# Task directions
Of the lines listed below, return exactly those that run from the line containing "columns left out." through the line containing "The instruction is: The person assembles", both included.

[Items from a dataset]
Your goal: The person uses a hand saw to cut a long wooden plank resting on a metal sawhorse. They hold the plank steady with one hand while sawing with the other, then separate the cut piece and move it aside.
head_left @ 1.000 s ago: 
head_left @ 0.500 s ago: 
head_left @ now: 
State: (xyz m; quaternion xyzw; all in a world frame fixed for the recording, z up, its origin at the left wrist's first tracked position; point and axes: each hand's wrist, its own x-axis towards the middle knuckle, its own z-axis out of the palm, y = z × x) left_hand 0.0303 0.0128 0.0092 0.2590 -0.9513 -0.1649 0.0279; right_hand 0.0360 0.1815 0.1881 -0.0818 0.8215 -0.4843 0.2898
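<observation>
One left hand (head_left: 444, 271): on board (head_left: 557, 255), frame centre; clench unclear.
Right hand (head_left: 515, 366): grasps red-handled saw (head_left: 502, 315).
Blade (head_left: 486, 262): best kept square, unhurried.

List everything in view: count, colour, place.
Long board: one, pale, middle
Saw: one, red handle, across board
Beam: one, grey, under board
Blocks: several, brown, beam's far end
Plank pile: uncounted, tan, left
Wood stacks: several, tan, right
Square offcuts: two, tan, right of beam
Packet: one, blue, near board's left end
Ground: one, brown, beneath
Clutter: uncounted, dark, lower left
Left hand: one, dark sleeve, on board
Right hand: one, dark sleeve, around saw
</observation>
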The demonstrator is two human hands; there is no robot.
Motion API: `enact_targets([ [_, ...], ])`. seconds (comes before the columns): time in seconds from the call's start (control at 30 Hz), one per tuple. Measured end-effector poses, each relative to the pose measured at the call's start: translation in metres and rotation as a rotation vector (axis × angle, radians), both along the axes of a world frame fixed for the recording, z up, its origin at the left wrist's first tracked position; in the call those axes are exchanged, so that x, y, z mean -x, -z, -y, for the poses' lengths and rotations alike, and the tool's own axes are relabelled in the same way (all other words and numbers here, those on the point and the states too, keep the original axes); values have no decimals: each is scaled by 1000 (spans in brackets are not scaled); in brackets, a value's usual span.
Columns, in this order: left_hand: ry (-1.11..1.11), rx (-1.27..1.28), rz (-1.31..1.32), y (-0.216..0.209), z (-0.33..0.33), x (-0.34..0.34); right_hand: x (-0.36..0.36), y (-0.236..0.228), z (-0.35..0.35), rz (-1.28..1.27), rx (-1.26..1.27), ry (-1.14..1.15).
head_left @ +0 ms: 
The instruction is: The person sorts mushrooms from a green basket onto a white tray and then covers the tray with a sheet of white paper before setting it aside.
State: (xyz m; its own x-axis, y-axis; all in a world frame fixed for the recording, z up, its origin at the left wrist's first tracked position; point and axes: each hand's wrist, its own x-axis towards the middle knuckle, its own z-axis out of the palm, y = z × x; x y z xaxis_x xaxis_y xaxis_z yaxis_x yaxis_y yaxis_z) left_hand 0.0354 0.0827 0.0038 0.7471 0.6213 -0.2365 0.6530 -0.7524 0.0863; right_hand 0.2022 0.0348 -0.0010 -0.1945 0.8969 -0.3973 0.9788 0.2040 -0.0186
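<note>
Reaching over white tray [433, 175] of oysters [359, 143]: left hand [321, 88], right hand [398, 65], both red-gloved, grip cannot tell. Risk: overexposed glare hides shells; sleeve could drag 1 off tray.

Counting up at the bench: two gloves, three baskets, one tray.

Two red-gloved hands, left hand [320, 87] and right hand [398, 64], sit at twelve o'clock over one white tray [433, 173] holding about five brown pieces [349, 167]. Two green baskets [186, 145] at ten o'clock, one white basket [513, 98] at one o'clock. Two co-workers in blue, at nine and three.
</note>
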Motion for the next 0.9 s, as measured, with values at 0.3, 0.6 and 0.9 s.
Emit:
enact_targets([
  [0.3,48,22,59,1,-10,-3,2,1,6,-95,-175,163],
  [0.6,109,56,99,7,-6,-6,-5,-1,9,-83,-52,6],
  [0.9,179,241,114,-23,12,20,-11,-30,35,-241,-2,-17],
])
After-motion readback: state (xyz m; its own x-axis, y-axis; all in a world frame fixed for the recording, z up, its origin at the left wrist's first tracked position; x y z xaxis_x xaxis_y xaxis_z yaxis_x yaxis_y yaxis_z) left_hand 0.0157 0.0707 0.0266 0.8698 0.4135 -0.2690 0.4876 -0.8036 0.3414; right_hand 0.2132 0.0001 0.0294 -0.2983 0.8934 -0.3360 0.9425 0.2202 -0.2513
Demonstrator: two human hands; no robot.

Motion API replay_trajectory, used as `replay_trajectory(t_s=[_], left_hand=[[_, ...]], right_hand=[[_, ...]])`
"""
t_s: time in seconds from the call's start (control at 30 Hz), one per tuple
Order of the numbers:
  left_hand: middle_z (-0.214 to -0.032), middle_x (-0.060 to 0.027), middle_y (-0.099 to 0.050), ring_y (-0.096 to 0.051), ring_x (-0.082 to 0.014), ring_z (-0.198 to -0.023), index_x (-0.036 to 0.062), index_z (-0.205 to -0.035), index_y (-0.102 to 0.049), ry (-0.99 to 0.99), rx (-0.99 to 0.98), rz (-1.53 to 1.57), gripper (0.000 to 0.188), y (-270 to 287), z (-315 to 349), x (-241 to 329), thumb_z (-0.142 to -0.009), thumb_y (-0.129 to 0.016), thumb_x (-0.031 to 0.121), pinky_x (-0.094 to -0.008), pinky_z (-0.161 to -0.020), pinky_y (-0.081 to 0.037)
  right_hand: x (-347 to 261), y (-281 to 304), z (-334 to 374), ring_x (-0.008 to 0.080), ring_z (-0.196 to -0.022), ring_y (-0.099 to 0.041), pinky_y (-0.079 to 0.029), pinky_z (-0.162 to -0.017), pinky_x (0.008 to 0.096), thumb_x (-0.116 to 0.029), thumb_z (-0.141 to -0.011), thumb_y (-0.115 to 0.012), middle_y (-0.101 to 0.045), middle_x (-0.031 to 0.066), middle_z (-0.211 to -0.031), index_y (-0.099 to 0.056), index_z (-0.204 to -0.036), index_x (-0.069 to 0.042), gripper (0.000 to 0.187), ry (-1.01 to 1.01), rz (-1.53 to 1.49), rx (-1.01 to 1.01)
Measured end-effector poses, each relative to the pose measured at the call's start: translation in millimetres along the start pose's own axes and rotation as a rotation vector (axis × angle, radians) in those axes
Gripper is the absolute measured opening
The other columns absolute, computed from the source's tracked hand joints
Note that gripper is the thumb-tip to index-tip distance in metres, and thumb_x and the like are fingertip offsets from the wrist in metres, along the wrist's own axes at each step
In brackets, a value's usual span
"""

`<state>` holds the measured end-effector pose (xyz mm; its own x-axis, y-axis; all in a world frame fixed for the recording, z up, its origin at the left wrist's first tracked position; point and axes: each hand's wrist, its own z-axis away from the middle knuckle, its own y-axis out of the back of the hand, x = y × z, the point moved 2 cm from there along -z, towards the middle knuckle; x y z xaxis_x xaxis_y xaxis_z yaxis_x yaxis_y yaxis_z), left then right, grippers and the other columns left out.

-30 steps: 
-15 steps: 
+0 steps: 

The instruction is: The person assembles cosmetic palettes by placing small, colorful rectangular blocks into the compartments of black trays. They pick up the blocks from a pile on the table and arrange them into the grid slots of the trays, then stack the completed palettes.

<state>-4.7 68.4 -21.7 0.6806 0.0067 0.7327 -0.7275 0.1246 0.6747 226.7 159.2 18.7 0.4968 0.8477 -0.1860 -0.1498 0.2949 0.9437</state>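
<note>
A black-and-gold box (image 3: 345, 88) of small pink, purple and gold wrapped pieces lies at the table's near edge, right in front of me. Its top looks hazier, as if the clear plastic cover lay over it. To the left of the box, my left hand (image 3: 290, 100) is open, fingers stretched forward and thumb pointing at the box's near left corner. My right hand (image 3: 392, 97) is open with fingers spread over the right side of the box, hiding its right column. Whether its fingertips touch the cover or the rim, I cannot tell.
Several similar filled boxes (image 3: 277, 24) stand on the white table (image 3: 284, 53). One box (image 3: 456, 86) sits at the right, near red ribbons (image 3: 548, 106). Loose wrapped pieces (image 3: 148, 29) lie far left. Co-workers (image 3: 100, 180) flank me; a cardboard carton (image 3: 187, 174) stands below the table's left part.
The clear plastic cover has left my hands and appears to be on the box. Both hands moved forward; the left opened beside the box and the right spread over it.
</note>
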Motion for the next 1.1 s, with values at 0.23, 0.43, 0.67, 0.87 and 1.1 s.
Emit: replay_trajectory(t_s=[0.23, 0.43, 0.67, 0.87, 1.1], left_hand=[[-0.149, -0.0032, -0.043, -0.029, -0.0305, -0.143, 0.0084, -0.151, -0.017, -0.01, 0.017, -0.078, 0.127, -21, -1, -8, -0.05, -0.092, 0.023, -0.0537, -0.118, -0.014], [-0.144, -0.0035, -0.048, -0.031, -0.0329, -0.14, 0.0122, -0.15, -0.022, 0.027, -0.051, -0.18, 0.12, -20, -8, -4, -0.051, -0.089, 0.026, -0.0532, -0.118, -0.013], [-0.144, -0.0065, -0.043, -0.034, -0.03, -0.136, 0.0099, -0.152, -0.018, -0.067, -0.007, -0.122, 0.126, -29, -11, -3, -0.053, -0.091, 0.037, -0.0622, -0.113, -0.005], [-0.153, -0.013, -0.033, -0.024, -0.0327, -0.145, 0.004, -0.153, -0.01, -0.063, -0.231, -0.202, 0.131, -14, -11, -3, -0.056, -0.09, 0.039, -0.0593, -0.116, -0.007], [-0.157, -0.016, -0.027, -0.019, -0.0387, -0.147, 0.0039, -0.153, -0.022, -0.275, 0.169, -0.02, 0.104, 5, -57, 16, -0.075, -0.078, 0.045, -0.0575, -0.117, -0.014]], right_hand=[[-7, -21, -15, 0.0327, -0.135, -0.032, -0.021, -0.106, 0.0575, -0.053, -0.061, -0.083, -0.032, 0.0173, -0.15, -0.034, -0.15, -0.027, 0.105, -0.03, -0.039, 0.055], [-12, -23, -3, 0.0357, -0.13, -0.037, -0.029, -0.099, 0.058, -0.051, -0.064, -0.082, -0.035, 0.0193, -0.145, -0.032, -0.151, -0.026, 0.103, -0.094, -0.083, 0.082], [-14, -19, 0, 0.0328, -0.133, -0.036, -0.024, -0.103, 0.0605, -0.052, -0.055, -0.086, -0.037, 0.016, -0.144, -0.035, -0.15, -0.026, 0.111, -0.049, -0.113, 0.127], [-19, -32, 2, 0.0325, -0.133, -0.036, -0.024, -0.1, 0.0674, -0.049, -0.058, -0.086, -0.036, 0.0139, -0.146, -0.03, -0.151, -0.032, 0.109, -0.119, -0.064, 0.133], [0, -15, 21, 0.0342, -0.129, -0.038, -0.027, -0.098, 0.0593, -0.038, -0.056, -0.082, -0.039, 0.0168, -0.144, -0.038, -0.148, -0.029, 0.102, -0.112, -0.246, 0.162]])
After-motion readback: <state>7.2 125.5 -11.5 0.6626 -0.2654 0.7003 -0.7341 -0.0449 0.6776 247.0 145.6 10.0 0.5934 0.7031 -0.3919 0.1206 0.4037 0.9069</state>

# Answer below
`<state>` holds the measured end-effector pose (xyz mm; its own x-axis, y-axis; all in a world frame fixed for the recording, z up, its origin at the left wrist's first tracked position; point and axes: each hand's wrist, its own z-axis away from the middle knuckle, its own y-axis out of the back of the hand, x = y × z, the point moved 2 cm from there along -z, towards the middle knuckle; x y z xaxis_x xaxis_y xaxis_z yaxis_x yaxis_y yaxis_z), left then right, grippers and the other columns left out.

-30 steps: 
-15 steps: 
+0 steps: 

The instruction is: The person assembles cosmetic palettes by placing small, colorful rectangular blocks into the compartments of black trays. They pick up the blocks from a pile on the table and arrange them into the grid slots of the trays, then stack the completed palettes.

There's nothing else to the answer.